Reproduce all the lines below exactly and omit the images.

BEGIN Information

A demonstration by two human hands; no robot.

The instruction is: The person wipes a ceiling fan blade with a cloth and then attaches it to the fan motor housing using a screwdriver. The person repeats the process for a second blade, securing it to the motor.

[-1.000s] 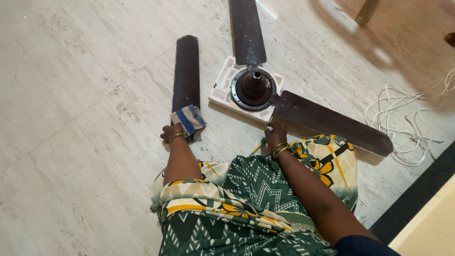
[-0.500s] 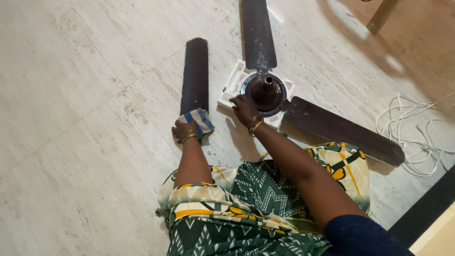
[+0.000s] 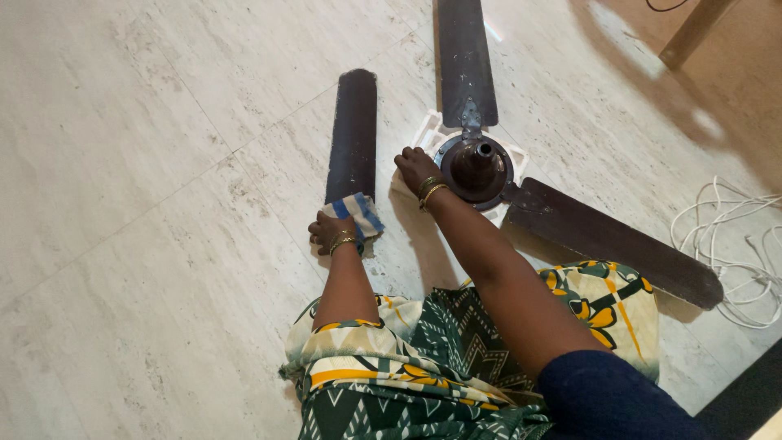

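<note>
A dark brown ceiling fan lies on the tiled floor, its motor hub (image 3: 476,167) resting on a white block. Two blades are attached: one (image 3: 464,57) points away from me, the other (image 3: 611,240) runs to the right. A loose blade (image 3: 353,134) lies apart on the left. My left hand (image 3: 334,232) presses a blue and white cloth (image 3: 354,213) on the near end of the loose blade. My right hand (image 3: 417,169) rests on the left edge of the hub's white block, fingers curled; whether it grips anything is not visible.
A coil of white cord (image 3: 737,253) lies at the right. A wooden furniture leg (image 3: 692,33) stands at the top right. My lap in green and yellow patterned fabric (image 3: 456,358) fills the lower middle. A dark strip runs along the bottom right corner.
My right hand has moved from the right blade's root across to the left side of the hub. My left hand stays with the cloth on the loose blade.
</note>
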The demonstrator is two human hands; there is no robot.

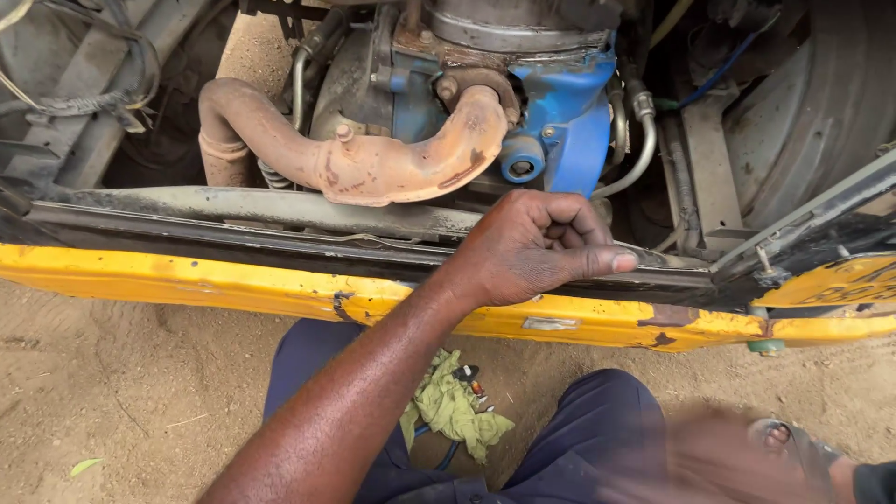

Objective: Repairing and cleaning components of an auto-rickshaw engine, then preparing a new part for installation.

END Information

Response to the exercise =
A demonstration by two human hands; no robot.

The instruction is: The person wipes a ceiling fan blade with a cloth and then attaches it to the fan motor housing using a screwdriver. The person repeats the process for a second blade, securing it to the motor.

[-1.000s] 
[-0.500s] 
[+0.000s] 

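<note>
A dark brown ceiling fan lies on the tiled floor, its motor hub (image 3: 476,167) resting on a white block. Two blades are attached: one (image 3: 464,57) points away from me, the other (image 3: 611,240) runs to the right. A loose blade (image 3: 353,134) lies apart on the left. My left hand (image 3: 334,232) presses a blue and white cloth (image 3: 354,213) on the near end of the loose blade. My right hand (image 3: 417,169) rests on the left edge of the hub's white block, fingers curled; whether it grips anything is not visible.
A coil of white cord (image 3: 737,253) lies at the right. A wooden furniture leg (image 3: 692,33) stands at the top right. My lap in green and yellow patterned fabric (image 3: 456,358) fills the lower middle. A dark strip runs along the bottom right corner.
My right hand has moved from the right blade's root across to the left side of the hub. My left hand stays with the cloth on the loose blade.
</note>
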The demonstrator is two human hands; there is no robot.


Objective: Repairing and cleaning components of an auto-rickshaw engine, then preparing a new part for installation.

At this stage, the exercise is finished.